Der sizilianische
Reitlehrer Giuseppe Cimarosa distanziert sich öffentlich von seinem Onkel. Das
ist nicht unproblematisch, denn der heißt Matteo Denaro und ist ein Superboss
der Cosa Nostra.
Giuseppe Cimarosa hätte auch schweigen können. Er hätte sein
Leben wie bisher im Schatten der großen Öffentlichkeit leben können, ohne
Medien und Politik. Mit seinen Pferden, in seiner Reitschule im sizilianischen
Castelvetrano. Er inszeniert dort Theatervorführungen mit den Tieren. Sie sind
seine Leidenschaft.
Auf der Webseite
der Reitschule beschreibt er sie
mit solch poetischer Verve, dass man den Eindruck gewinnt, dass ihm die Welt
der Pferde lieber ist als die Welt der Menschen.
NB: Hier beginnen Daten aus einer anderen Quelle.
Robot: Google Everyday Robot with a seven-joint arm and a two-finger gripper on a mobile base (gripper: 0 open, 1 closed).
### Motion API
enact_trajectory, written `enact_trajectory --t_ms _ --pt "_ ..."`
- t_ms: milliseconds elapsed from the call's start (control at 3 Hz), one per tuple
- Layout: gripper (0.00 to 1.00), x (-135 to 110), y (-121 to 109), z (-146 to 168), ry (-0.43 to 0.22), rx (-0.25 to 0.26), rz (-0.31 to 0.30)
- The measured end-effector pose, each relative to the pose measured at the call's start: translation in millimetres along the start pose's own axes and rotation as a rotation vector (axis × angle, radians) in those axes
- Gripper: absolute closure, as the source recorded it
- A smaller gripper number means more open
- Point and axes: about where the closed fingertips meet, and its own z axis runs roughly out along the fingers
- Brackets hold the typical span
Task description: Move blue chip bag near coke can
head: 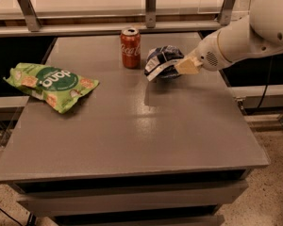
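The end effector (183,66) grips the blue chip bag (161,60) just beside the coke can (130,47), near the back edge of the tabletop (141,126).

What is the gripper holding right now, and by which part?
The gripper holds the blue chip bag by the end farthest from the coke can.

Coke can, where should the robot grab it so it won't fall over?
Probably around the middle of the coke can, coming from the front. It stands upright and is round, so two fingers can close on its opposite sides. A rail runs behind it, and the gripper, shut on the blue chip bag, crowds its right side.
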Motion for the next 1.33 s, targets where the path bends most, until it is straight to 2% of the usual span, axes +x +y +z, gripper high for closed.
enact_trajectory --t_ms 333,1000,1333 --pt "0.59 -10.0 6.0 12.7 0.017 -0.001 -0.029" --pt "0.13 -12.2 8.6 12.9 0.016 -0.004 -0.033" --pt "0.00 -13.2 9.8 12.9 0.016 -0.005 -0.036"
Inklusive der Welt seiner
Familie, oder jener ganz besonders. Der 32-jährige Giuseppe Cimarosa, dichter
Bart und sanfte Stimme, ist ein Neffe von Matteo Messina Denaro, dem Boss der
Bosse der Cosa Nostra, des
meistgesuchten Mafioso Italiens. Und er mochte nicht länger schweigen.
Vor
einigen Tagen nahm Cimarosa in Palermo an einer Parteiveranstaltung des linken
Partito Democratico teil, unerkannt und unbemerkt. Jeder, der wollte, konnte
sich da ans Publikum wenden, die Veranstaltung war als offenes Forum angelegt.
Tausend kamen. Cimarosa betrat die Bühne, wirkte nervös und unsicher in seinem
eng geschnittenen Anzug, brachte das Stimmengewirr aber schnell zum Verstummen:
"Ich bin der Verwandte eines Mafioso", sagte er, "und ich habe
mich entschieden, mich gegen die Mafia
aufzulehnen. Meine Mutter ist eine Cousine ersten Grades von Matteo Messina
Denaro, mein Vater ist im Rahmen der Operation 'Eden' verhaftet worden. Ich
komme aus Castelvetrano und leide." Drei Sätze, die sein Leben aus der
Anonymität reißen sollten.
Es folgte ein berührendes Zeugnis. Er habe kein Schutzprogramm
beantragt für sich, sagte er: "Wir dürfen die Angst nicht mehr als Alibi
gebrauchen." Zum Schluss stand das Publikum und klatschte ihm zu. Seine
kurze Rede wurde von allen nationalen Medien aufgenommen. Und Cimarosa setzte
seine persönliche Öffentlichkeitsarbeit fort, als fühlte er sich endlich frei.
In
einer Talkshow auf dem Fernsehsender La7 erzählte er aus seiner Kindheit in
Castelvetrano, einer Provinzstadt mit 35 000 Einwohnern,
wo sie immer mit einem Mix aus Anerkennung und Furcht von seinem Onkel
sprachen: "Seit ich denken kann, hörte ich, Messina Denaro sei ein
Krimineller höchsten Grades. Doch schlecht redete man nicht von ihm." Die
Gesellschaft habe dem Boss eine Aura angedichtet, als wäre sie von ihm
fasziniert, als verehrte sie ihn. "Ich aber", sagte Cimarosa,
"fühlte mich immer schuldig, wenn im Fernsehen über ein Verbrechen Messina
Denaros berichtet wurde, weil ich mit ihm verwandt bin." In der Familie
habe das zu Streit geführt. "Man versuchte mich zu beruhigen. Meine
Großmutter sagte einmal: 'Hör auf damit, sonst bringen sie dich um'."